Black Widow (2021) – Film Review
Director: Cate Shortland
Cast: Scarlett Johansson, Florence Pugh, Rachel Weisz
By @Roger Crow
Just when I thought I couldn’t love Scarlett Johansson more, there’s a scene in Black Widow where she recites lines from Moonraker. I can only assume because director Cate Shortland was born two days before me, it’s a generational thing, or that she has very good taste.
Either way, my grin gets even broader. And things keep improving throughout my trip to one of York’s shiniest new cinemas.
I’m sat in a proper mainstream multiplex for the first time since the spring of 2020, and it’s like a little piece of heaven. It’s not just the new car smell I’ve missed or the popcorn in the foyer, but the full-on adverts for pending films. Those super comfy reclining seats are a definite bonus too.
And then there’s the film itself, the movie I’ve been waiting more than a decade for.
When Scarlett made her debut in 2010’s Iron Man 2, she was one of the best things in a very troubled movie. Aside from being the sort of personal assistant you’d expect for Tony Stark (super smart and incredibly alluring), her Black Widow alter ego was everything fans of the comics wanted. A kick-ass heroine with a deadpan sense of humour.
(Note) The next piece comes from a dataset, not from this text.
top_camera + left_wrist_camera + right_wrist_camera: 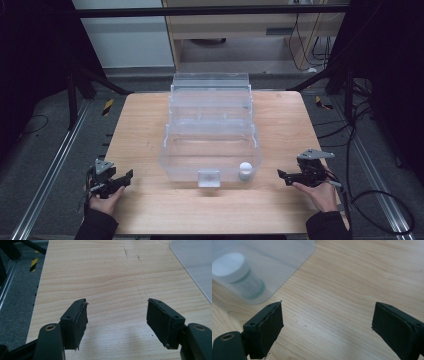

Of course before her standalone movie could be made there was the matter of that Infinity War to get out of the way. And if you’ve seen Avengers: Endgame, you’ll know things didn’t end too well for Natasha Romanoff. So, given that we know her outcome, how good could her solo movie be? Well, surprisingly, the answer is very good.
We open with scenes of sisterly bonding as a blue-haired young Natasha and her younger blonde sibling Yelena play like a couple of everyday kids. But it soon transpires that their parents (David Harbour and Rachel Weisz) are fugitives, and we’re treated to one of those edge-of-the-seat action scenes with bangs, crashes and feats of daring that remind us why the big screen is so worth shelling out a few quid for.
The head bad guy, Dreykov, is played Ray Winstone with all the menace of an EastEnd gangster bearing a grudge against humanity. It might be a big budget comic book movie, but Ray is on top form here as the fearsome antagonist. The grown-up Natasha and Yelena, superbly portrayed by Florence Pugh, with a hint of Killing Eve’s Villanelle, are the backbone of the movie. Their bickering sibling relationship is screen gold, not least because the younger sister sends up Natasha’s hero pose landing. It’s meta funny, and helps alleviate the tension when things get rather dark. And there are times Black Widow alludes to some extreme practices, fleshing out a storyline from years ago.
The fact this exposition takes place after one of the best prison breakout scenes of recent years is all the more surprising.
There’s not a weak link in the acting chain, with OT Fagbenle (so good in one of the best Dr Who eps) also on top form as Natasha’s fixer, Mason, the guy who obtains heavy transport when needed. A ‘Q’ to Romanoff’s Bond if you like. And while Natasha’s broken family dynamic plays like scenes from The Incredibles (Harbour squeezing into his superhero suit is pure Mr Incredible), it’s still great entertainment.
Whether by accident or design, there’s another nod to Moonraker in that stunning free-fall finale, which is best seen on the biggest screen possible. (I saw five minutes in Imax at the same Cineworld, the second biggest in the UK apparently, so I won’t need much persuading to watch the whole thing again in that format).
Lorne Balfe’s score is everything you want from a high octane blockbuster, and the effects provided by thousands of technicians are pretty special. I was in a trance-like state watching those closing titles as that glorious score played out. Yes, it had been that long since I’d seen a great big screen blockbuster that even end credits were a treat.
My fear was that Black Widow would be as dull as Red Sparrow, which covers similar ground, without the superheroes, but it’s far better than I could have hoped for.
If you love great action cinema with a solid cast and thrilling set pieces, then mask up, shell out and enjoy. It’s worth every penny.